Requirement | Copy out the lines of the records below, and only those lines, from the one with "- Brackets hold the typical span" through the one with "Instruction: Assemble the", exactly as they appear.

Data entries:
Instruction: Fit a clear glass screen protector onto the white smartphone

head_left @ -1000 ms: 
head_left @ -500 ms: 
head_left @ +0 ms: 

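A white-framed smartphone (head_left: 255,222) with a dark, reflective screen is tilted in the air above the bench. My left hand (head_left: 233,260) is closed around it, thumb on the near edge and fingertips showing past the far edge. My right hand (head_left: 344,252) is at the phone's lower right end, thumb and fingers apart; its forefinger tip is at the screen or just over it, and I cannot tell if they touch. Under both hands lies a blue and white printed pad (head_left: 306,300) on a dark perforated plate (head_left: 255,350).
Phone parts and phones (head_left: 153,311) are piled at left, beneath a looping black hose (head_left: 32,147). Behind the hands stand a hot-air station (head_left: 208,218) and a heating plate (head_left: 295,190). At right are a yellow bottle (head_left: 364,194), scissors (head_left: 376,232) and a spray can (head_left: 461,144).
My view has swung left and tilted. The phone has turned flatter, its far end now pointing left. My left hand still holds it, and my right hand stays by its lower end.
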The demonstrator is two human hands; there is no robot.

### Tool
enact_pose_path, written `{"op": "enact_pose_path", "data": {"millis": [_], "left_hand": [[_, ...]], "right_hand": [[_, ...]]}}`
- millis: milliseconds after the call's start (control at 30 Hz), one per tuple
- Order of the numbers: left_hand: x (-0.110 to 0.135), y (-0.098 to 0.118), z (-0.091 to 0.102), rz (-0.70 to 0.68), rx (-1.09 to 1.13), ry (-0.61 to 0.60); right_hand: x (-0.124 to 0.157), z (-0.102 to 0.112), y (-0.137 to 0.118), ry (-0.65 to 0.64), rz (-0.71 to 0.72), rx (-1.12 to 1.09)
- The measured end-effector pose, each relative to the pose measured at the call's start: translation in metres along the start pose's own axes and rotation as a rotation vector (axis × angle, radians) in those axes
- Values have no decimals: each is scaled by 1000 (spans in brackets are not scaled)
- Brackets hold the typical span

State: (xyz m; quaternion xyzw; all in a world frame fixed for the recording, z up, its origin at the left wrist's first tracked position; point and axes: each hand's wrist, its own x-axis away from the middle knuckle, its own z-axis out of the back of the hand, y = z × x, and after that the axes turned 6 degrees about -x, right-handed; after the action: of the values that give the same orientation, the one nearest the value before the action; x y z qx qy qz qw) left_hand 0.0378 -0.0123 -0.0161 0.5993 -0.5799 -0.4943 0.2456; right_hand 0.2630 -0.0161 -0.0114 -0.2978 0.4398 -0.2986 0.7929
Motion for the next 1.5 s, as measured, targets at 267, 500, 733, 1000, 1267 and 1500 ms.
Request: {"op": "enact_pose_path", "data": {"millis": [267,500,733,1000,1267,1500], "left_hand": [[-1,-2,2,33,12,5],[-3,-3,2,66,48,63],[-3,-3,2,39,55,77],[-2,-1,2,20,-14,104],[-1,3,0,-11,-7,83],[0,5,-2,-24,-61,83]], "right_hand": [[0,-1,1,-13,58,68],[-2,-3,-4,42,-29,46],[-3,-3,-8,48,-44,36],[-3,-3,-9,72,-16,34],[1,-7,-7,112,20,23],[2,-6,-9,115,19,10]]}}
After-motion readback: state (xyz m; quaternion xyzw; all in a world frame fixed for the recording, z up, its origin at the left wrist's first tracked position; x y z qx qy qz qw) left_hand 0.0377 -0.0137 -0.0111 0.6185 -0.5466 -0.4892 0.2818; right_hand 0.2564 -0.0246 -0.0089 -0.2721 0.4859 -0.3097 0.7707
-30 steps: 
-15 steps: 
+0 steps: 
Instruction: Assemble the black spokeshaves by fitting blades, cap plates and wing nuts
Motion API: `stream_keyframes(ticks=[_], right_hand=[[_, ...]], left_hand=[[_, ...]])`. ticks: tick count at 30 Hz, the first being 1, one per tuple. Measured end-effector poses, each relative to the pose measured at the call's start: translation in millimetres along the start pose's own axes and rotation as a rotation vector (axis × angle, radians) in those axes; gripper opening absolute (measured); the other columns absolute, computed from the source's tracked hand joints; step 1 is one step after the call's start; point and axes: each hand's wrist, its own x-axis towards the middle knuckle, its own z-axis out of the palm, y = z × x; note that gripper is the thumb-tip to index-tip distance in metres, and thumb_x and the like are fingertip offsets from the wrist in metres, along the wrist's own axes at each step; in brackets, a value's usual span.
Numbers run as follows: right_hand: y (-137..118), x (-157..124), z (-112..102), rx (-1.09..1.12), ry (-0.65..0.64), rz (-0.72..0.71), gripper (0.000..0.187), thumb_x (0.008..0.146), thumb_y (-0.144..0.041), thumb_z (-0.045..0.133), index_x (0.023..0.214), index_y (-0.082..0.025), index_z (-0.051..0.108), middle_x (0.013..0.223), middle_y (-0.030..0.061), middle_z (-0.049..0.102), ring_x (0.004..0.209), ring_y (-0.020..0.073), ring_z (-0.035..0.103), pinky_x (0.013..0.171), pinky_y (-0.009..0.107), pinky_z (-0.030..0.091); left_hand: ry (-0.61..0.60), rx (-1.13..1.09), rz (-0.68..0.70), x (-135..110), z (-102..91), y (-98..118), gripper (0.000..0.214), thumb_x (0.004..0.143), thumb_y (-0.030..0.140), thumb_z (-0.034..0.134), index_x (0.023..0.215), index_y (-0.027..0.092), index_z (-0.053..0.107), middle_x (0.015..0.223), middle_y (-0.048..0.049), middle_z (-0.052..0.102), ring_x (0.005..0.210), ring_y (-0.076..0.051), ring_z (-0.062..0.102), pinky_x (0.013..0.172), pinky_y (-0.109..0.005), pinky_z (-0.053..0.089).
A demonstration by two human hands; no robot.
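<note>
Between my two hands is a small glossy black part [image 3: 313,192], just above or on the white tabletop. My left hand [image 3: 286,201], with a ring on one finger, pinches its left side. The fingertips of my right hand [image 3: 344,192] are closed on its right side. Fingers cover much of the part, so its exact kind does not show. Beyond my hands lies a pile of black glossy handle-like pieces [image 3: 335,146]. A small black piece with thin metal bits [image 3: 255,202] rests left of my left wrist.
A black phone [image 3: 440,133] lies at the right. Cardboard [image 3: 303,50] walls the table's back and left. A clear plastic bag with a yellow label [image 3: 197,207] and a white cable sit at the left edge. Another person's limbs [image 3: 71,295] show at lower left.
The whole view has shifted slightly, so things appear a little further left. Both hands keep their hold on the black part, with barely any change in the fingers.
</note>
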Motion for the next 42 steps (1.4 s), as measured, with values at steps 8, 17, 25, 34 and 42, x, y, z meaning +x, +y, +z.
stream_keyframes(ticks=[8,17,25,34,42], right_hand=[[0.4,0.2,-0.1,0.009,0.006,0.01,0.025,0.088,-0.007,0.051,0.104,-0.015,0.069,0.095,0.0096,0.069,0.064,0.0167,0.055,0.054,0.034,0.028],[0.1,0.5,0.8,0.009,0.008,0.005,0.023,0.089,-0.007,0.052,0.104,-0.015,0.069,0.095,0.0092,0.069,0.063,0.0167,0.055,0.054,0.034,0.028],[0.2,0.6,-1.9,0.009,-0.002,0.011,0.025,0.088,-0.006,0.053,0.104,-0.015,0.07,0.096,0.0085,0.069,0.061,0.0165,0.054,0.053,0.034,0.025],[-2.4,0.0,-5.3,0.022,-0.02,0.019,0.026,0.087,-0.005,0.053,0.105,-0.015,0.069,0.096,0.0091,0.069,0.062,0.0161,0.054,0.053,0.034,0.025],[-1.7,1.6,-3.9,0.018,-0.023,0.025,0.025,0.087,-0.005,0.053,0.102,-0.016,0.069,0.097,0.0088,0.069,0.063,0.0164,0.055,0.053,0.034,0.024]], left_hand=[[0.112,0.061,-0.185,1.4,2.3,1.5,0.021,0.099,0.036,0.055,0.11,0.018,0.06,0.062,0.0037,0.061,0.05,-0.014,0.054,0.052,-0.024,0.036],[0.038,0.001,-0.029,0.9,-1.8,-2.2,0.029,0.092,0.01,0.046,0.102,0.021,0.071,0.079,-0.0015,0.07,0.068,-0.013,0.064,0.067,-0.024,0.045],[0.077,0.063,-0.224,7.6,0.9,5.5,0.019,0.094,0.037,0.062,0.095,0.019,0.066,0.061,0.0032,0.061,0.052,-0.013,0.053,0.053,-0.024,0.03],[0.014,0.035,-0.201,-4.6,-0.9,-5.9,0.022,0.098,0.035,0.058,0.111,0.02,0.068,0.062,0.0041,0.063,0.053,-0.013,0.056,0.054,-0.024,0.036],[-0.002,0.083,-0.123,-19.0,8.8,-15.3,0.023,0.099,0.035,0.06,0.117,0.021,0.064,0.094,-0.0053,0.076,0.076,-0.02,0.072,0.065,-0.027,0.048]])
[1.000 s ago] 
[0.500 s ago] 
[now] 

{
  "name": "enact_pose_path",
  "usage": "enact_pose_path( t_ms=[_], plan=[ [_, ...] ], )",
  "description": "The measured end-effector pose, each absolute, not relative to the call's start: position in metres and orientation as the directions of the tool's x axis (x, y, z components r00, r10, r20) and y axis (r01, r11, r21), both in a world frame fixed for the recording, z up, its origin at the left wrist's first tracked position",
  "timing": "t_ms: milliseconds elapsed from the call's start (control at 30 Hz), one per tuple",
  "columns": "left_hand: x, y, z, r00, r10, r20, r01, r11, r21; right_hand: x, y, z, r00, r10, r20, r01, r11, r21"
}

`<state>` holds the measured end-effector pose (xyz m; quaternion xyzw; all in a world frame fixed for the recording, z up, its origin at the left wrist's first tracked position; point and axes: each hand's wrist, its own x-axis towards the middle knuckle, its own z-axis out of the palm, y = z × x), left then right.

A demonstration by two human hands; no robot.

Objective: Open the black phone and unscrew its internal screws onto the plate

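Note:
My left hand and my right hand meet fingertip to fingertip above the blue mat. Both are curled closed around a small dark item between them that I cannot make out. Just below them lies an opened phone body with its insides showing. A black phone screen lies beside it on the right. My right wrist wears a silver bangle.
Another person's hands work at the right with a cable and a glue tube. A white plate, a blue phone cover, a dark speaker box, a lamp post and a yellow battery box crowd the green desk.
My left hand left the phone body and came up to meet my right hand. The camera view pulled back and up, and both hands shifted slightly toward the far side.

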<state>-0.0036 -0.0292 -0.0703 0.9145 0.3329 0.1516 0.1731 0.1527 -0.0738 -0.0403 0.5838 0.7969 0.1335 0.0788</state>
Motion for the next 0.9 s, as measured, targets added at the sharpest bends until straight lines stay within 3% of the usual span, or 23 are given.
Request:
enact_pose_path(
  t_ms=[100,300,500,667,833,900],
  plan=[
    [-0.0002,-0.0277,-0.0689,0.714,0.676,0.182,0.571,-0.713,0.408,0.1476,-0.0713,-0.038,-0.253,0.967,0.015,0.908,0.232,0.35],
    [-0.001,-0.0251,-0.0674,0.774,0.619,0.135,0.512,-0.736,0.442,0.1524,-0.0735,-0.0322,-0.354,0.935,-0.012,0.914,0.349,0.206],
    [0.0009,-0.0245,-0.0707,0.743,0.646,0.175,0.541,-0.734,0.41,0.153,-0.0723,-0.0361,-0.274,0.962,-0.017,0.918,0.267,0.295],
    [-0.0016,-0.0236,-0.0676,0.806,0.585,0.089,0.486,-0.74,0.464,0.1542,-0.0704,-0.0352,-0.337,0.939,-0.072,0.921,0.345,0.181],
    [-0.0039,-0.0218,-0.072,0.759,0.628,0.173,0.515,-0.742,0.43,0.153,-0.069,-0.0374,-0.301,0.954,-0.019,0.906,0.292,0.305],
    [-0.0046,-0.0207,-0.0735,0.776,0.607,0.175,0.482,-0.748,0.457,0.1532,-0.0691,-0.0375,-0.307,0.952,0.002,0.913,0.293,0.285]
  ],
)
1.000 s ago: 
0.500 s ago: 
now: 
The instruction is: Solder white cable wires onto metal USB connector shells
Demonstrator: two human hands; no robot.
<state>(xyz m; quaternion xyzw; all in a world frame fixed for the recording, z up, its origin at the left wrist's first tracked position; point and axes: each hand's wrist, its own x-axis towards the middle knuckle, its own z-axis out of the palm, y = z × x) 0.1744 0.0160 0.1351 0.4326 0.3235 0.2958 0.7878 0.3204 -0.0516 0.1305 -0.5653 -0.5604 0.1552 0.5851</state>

Answer space |
- Brackets hold the typical span

State: (xyz m; quaternion xyzw; all in a world frame fixed for the recording, z up, its origin at the left wrist's first tracked position; point and axes: each hand's wrist, its own x-axis away from the middle knuckle, its own z-axis out of the back of the hand, y = z × x, and after that the axes turned 6 degrees about -x, right-handed; after the action: of the values that give the same orientation, the one nearest the value before the action; x y z qx qy qz qw) left_hand 0.0378 -0.0123 -0.0161 0.5993 -0.5799 -0.4943 0.2456; right_hand 0.2630 -0.0161 -0.0114 -0.2978 0.4398 -0.2986 0.7929
Motion for the next 1.5 s, as measured, targets at 267, 500, 733, 1000, 1267 and 1500 ms.
Request: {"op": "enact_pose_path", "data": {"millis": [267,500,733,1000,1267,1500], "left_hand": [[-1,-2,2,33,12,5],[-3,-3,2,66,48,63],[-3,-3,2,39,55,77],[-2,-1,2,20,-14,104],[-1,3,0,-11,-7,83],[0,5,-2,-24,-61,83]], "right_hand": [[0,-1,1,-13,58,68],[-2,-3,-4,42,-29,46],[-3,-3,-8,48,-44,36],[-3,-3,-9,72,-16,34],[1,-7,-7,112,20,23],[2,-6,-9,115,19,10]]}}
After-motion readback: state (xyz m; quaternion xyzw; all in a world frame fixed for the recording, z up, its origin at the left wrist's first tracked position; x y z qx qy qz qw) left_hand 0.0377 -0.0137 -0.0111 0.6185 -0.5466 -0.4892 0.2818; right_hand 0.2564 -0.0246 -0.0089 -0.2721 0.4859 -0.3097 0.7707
-30 steps: 
-15 steps: 
+0 steps: 
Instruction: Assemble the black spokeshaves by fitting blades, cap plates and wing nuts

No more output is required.